## YOUR ASSIGNMENT:
Restate word for word the line with "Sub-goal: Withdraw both" and all lines after it; please stop only at the end of the listing below.
::::
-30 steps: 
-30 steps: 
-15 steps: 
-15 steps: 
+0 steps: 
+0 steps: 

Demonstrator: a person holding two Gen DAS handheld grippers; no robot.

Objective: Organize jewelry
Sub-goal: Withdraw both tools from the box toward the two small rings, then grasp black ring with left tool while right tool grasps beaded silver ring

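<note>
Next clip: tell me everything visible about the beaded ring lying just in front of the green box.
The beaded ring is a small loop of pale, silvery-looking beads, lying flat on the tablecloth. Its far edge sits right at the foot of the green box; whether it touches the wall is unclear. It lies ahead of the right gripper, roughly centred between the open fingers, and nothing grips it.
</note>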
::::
## ANSWER BELOW:
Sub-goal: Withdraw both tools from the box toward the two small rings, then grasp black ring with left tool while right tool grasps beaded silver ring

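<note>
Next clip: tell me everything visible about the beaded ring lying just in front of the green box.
The beaded ring is a small loop of pale, silvery-looking beads, lying flat on the tablecloth. Its far edge sits right at the foot of the green box; whether it touches the wall is unclear. It lies ahead of the right gripper, roughly centred between the open fingers, and nothing grips it.
</note>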

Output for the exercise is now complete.